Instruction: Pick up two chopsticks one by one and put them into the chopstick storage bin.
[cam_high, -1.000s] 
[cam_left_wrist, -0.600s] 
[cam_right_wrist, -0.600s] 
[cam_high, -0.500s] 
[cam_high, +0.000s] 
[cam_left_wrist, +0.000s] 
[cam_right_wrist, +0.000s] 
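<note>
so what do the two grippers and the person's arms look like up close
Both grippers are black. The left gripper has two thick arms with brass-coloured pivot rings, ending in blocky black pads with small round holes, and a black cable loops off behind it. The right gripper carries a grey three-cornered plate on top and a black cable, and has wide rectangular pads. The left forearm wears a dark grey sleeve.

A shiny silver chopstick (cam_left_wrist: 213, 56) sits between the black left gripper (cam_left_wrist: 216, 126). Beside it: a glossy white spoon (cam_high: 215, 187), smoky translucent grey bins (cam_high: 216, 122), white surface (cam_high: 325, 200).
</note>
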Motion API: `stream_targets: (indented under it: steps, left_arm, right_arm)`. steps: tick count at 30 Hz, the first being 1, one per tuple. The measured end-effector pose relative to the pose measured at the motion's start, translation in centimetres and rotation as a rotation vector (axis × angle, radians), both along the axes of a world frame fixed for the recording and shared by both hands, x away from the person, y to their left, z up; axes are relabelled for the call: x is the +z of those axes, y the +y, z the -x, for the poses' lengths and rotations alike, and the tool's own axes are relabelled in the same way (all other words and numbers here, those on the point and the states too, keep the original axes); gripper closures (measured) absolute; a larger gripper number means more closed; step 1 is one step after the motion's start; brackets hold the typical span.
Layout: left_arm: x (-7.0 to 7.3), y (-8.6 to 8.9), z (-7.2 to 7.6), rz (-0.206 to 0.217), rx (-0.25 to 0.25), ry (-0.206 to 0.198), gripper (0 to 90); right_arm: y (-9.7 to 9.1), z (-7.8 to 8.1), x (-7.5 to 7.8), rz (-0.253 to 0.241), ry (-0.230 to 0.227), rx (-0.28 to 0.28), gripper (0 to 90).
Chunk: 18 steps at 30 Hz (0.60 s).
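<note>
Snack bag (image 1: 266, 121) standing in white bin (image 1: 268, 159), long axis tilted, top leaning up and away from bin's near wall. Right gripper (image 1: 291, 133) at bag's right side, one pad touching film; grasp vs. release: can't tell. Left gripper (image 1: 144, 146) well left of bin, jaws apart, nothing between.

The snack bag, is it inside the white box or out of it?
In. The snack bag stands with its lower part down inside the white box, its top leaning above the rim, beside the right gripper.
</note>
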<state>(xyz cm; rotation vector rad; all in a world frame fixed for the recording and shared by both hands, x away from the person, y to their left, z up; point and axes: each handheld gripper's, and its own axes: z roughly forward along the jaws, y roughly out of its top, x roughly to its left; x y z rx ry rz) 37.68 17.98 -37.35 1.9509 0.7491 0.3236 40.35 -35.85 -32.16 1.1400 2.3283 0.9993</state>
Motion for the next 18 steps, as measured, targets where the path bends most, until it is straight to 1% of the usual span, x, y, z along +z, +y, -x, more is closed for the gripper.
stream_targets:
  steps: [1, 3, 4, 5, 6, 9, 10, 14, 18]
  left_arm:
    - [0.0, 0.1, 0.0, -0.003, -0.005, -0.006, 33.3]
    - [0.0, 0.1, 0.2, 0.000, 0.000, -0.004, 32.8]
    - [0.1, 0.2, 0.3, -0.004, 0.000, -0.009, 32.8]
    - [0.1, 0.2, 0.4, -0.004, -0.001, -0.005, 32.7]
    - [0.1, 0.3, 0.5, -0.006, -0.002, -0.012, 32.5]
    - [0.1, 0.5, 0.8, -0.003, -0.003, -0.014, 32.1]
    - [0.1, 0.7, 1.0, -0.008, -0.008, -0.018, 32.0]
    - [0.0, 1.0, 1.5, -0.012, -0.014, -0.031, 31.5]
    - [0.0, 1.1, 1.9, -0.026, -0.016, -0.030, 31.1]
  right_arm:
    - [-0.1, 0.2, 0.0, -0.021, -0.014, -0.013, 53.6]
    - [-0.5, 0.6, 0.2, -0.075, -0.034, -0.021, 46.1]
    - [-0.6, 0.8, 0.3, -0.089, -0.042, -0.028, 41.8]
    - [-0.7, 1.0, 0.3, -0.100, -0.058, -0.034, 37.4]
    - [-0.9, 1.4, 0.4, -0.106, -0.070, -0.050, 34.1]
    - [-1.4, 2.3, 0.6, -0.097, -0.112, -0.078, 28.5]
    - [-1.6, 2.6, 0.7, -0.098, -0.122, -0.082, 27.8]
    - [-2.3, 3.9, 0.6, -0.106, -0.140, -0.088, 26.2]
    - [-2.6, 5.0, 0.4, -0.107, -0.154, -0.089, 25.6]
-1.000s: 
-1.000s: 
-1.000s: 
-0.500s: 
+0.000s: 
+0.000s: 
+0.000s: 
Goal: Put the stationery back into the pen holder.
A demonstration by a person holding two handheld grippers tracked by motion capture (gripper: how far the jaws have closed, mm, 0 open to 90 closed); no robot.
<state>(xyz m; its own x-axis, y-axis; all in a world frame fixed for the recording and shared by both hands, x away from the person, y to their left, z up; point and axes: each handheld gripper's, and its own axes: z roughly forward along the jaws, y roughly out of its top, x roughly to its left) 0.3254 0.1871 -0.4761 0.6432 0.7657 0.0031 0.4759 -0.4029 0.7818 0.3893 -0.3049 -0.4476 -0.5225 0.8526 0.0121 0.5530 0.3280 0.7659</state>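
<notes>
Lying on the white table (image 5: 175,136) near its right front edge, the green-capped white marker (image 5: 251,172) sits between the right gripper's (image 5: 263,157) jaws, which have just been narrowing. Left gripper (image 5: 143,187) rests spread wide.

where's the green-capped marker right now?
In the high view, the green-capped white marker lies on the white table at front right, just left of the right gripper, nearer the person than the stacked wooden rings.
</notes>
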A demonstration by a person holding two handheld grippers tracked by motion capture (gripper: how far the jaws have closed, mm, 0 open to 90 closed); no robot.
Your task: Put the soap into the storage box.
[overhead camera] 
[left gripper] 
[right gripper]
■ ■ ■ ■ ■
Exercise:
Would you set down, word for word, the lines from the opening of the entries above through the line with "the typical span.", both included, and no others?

Written solution:
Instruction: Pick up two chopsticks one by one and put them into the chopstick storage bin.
[cam_high, -1.000s] 
[cam_left_wrist, -0.600s] 
[cam_right_wrist, -0.600s] 
[cam_high, -0.500s] 
[cam_high, +0.000s] 
[cam_left_wrist, +0.000s] 
[cam_right_wrist, +0.000s] 
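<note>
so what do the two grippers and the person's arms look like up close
Both grippers are black. The left gripper has two thick arms with brass-coloured pivot rings, ending in blocky black pads with small round holes, and a black cable loops off behind it. The right gripper carries a grey three-cornered plate on top and a black cable, and has wide rectangular pads. The left forearm wears a dark grey sleeve.

A shiny silver chopstick (cam_left_wrist: 213, 56) sits between the black left gripper (cam_left_wrist: 216, 126). Beside it: a glossy white spoon (cam_high: 215, 187), smoky translucent grey bins (cam_high: 216, 122), white surface (cam_high: 325, 200).
</note>
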Motion API: `stream_targets: (indented under it: steps, left_arm, right_arm)`. steps: tick count at 30 Hz, the first being 1, one per tuple. The measured end-effector pose relative to the pose measured at the motion's start, translation in centimetres and rotation as a rotation vector (axis × angle, radians), both along the axes of a world frame fixed for the recording and shared by both hands, x away from the person, y to their left, z up; axes are relabelled for the call: x is the +z of those axes, y the +y, z the -x, for the poses' lengths and rotations alike, and the tool's own axes are relabelled in the same way (all other words and numbers here, those on the point and the states too, keep the original axes); gripper closures (measured) absolute; a larger gripper number means more closed; step 1 is one step after the motion's start; brackets hold the typical span.

This answer is complete as it stands.